Friday, June 14, 2013

coffee shop




november, 2012.


my fingers freeze around a folded paper plate. my dinner, a pathetic sandwich in a to-go fashion, exposes my hands to temperatures I'm not used to. this is the dead of winter, the north. the earth holds no mercy for those who seek heat. only it isn't the dead of winter, it's barely the middle of november. this is what happens when you grow up in florida.

I'm on my way to a coffee shop, alone, listening to a self-help audio book my father forced me to download. he has probably never called me as many times as he did to remind me to listen to said self-help audio book. today wasn't very satisfying to say the least: I woke up late, got to class late, met a friend for lunch late, started a paper late. a paper I can't even finish.
in the coffee shop, I find an isolated table near a lamp jutting out of the wall. in solitude, I eat my sandwich and open my laptop. sometimes I wonder if people could look you in the eyes, or even just glance at your face, and know how miserable you feel at the moment. 

I make eye contact with random strangers as I awkwardly weave through the dark, crowded area to grab a cup of water. I wish I could read their expressions. some of them look away immediately, some let their eyes linger on mine, some look smug. for just a moment, we're exchanging a very human reaction, a raw emotion that has not had time to ripen into a socially-constructed reaction that defines the situation as positive or negative. 

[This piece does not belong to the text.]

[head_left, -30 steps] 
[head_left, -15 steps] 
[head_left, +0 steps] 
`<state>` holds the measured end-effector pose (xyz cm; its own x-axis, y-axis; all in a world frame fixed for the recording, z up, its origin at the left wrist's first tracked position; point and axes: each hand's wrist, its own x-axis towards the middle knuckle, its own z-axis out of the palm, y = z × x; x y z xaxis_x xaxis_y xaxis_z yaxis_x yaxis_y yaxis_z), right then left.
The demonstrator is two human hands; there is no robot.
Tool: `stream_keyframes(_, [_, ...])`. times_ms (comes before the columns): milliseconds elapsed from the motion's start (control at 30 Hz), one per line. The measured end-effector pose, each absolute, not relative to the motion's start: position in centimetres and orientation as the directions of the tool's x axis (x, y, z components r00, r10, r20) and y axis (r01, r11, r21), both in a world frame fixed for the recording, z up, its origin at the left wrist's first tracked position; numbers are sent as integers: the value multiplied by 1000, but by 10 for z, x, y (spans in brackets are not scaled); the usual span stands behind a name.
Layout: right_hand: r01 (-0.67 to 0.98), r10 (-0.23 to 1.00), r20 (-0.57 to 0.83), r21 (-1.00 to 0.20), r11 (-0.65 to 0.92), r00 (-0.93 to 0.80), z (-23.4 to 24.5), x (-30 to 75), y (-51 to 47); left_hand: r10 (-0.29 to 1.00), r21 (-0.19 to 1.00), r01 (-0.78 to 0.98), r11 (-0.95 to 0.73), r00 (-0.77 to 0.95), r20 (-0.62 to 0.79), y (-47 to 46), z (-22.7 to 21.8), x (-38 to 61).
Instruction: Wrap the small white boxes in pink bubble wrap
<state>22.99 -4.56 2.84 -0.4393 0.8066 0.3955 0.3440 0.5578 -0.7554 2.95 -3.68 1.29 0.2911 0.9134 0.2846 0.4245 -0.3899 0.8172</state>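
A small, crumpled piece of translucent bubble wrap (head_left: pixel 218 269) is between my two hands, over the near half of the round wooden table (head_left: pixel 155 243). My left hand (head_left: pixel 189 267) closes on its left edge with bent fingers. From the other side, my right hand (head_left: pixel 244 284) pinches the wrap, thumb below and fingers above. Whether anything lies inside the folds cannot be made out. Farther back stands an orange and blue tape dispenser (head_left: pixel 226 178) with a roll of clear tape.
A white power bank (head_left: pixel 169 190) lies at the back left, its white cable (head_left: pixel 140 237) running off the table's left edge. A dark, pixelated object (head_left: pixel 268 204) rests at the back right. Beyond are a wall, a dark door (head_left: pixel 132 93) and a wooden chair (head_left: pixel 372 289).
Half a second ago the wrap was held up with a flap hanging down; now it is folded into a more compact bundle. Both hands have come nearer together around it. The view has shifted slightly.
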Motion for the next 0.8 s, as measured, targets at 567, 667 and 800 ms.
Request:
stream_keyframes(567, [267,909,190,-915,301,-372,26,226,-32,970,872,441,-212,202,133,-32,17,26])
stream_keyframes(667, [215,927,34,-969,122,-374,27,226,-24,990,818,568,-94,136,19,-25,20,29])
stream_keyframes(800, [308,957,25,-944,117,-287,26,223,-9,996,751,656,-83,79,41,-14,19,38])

was that flinch a flinch of discomfort? are you looking away because eye contact intimidates you too? do you understand what its like to be so far away from the familiar? were you thinking of getting water as well? what if my thoughts are plastered on my face, like an obnoxious graphic tee that everyone stares at and judges. what if they're not. I'd like to hope that they aren't, or that if they are, people recognize them.

I return to my seat. here, I can withdraw for a while and reevaluate my circumstances. a self-help audio book, a sandwich, a paper. if that's not obvious then I don't know what is.